More recently, Lloyds TSB launched a programme designed to give nearly all its employees the opportunity to work flexibly, provided they could make a sound business case for it. The bank already had many people - largely women - working flexibly under ad hoc schemes, but it wanted to move flexible working away from being just an issue for women with children.

Business considerations are also driving Mr Rimini's thinking. Those becoming part of "atJWT" - as the attempt to - enlarge the agency's "pool of talent" is known - will be carefully screened to ensure that they are offering services the organisation can genuinely use and that they are capable of working alone without direct supervision. They will also be given financial targets to meet.

"It's not driven by a short-term profit motive," says Mr Rimini, while stressing that "the hard-nosed business side of it" is that the agency is seeking to derive income from the venture.

But, beyond providing a space within the firm's Berkeley Square offices for the people to work in if required, he insists he is not worried about how they go about their projects. It is likely that those involved will spend some time in the offices meeting each other and clients, and the rest working from home.
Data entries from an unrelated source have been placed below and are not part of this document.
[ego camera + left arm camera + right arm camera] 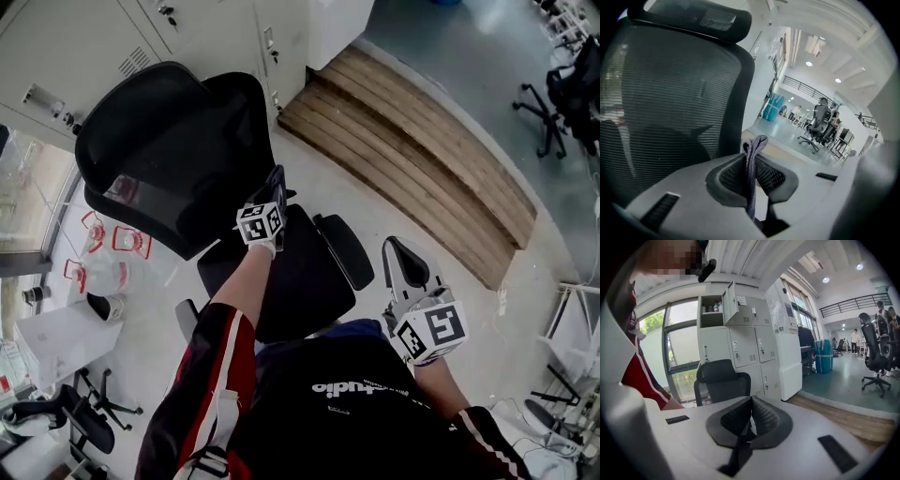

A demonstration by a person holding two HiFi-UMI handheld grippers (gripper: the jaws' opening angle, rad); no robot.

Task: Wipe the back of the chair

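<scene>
A black mesh office chair (pixel 178 150) stands ahead of me, its backrest (pixel 670 108) filling the left of the left gripper view. My left gripper (pixel 272 202) hovers over the seat (pixel 300 272) near the backrest's right edge, shut on a folded grey cloth (pixel 752 173) that sticks up between its pads. My right gripper (pixel 405 267) hangs lower right, beside the armrest (pixel 345 248), shut with nothing in it. In the right gripper view the chair (pixel 723 385) shows small and farther off, beyond the gripper (pixel 751 420).
White lockers (pixel 187 33) stand behind the chair. Wooden steps (pixel 412 159) run diagonally at the right. Other black chairs (pixel 562 94) sit far right and another chair (pixel 66 412) at lower left. Red-trimmed items (pixel 112 244) lie on the floor by the window.
</scene>
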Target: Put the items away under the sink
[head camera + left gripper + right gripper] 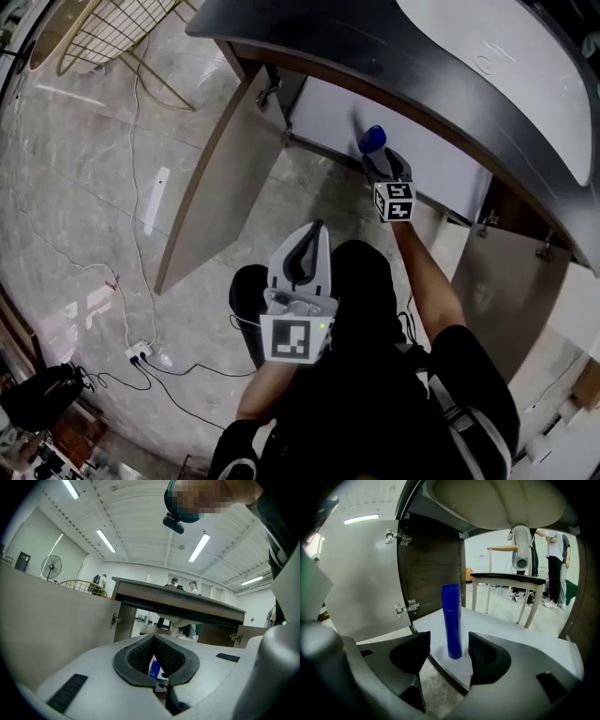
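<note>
A tall blue bottle (452, 619) stands upright on the white floor of the under-sink cabinet (497, 625), near its front edge. My right gripper (449, 640) is open, one jaw on each side of the bottle's base with a small gap at both sides. The head view shows the bottle's cap (373, 139) just ahead of the right gripper (377, 161) under the dark countertop (375, 56). My left gripper (314, 236) hangs back over the person's lap, shut with nothing in it. Through a slit below the left gripper's (153, 639) pads, the bottle (154, 668) shows far off.
Both cabinet doors stand open, the left door (216, 178) and the right door (511, 281). The sink bowl's underside (497, 503) and its drain pipe (520, 545) hang above the cabinet floor. A power strip with cables (141, 352) lies on the marble floor at left.
</note>
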A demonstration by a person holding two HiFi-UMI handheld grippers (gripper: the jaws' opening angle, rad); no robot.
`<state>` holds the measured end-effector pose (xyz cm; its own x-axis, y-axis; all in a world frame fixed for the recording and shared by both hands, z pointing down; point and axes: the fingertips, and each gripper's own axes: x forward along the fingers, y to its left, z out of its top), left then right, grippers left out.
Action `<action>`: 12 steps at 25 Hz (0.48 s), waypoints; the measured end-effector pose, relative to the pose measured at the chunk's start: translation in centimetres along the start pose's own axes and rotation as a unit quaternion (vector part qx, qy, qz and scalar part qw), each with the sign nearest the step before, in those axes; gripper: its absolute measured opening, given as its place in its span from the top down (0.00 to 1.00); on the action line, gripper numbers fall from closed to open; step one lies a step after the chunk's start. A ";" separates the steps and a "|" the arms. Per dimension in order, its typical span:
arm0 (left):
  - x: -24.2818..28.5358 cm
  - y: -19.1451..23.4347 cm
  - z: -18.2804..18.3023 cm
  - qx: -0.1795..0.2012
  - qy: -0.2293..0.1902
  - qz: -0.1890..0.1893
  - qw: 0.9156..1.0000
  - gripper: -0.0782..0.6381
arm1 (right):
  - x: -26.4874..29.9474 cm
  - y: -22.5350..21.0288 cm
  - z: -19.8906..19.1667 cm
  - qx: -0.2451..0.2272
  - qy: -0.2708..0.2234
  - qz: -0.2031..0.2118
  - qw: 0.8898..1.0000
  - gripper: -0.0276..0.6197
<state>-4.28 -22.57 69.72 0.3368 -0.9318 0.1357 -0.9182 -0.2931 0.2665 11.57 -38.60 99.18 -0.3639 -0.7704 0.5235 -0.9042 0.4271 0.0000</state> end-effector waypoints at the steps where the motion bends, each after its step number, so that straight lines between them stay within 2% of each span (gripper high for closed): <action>1: -0.1 0.0 0.8 -0.003 0.005 0.001 1.000 0.87 | -0.7 0.2 -0.1 0.005 0.017 -0.001 1.000 0.59; 2: -0.2 -0.1 1.8 -0.005 0.009 0.003 1.000 0.87 | -1.6 0.4 -0.1 0.010 0.034 -0.003 0.999 0.61; 4: -0.6 -0.3 4.2 -0.011 0.014 0.012 1.000 0.87 | -3.7 0.8 0.5 0.021 0.061 -0.010 0.998 0.73; 8: -2.5 -1.1 10.2 -0.018 0.026 0.030 0.999 0.87 | -9.0 2.4 2.5 0.040 0.116 -0.012 0.992 0.78; 12: -4.5 -2.6 16.2 -0.017 0.039 0.028 0.999 0.87 | -14.4 4.3 4.9 0.068 0.163 -0.014 0.984 0.83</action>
<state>-6.82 -21.05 52.95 0.3004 -0.9271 0.2242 -0.9293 -0.2316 0.2877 11.82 -27.97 87.44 -0.2677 -0.5791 0.7701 -0.9426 0.3229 -0.0849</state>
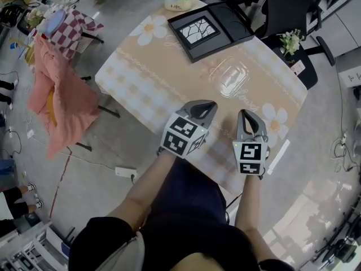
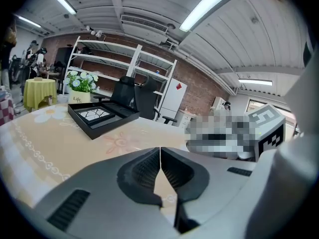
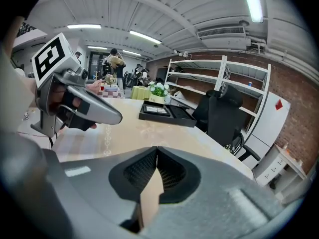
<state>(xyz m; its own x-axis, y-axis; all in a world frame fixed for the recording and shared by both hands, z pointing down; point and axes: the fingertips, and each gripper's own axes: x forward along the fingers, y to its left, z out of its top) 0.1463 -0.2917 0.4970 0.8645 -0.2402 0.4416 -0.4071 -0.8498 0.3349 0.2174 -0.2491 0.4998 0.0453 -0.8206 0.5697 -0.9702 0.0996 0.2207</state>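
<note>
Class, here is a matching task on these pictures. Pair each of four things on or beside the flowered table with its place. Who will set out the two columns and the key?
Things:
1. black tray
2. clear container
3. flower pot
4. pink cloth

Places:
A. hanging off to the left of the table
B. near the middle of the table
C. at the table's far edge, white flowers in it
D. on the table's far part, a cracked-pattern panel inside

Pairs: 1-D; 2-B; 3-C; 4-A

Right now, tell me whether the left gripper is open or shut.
Shut. In the left gripper view, the left gripper has its jaws pressed together at the tips, with nothing between them; only the table shows beyond.
</note>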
In the interests of maintaining quality levels, and making it possible to manage, he sees the initiative involving only about 10 people initially, though he accepts that if the idea is taken up internationally it could mushroom.

The first recruit is JWT's planning director, Meny Baskin, who will spend part of her week in that role and the rest with atJWT.

JWT prides itself on an enlightened employment policy that it believes contributes to a low staff turnover rate. But Ms Baskin says: "This just has to be a better way of working."

As Mr Rimini explains: "You have to have the best people. And to get the best people, you have to organise yourself in a way that they are motivated rather than being asked to work in a particular sort of way."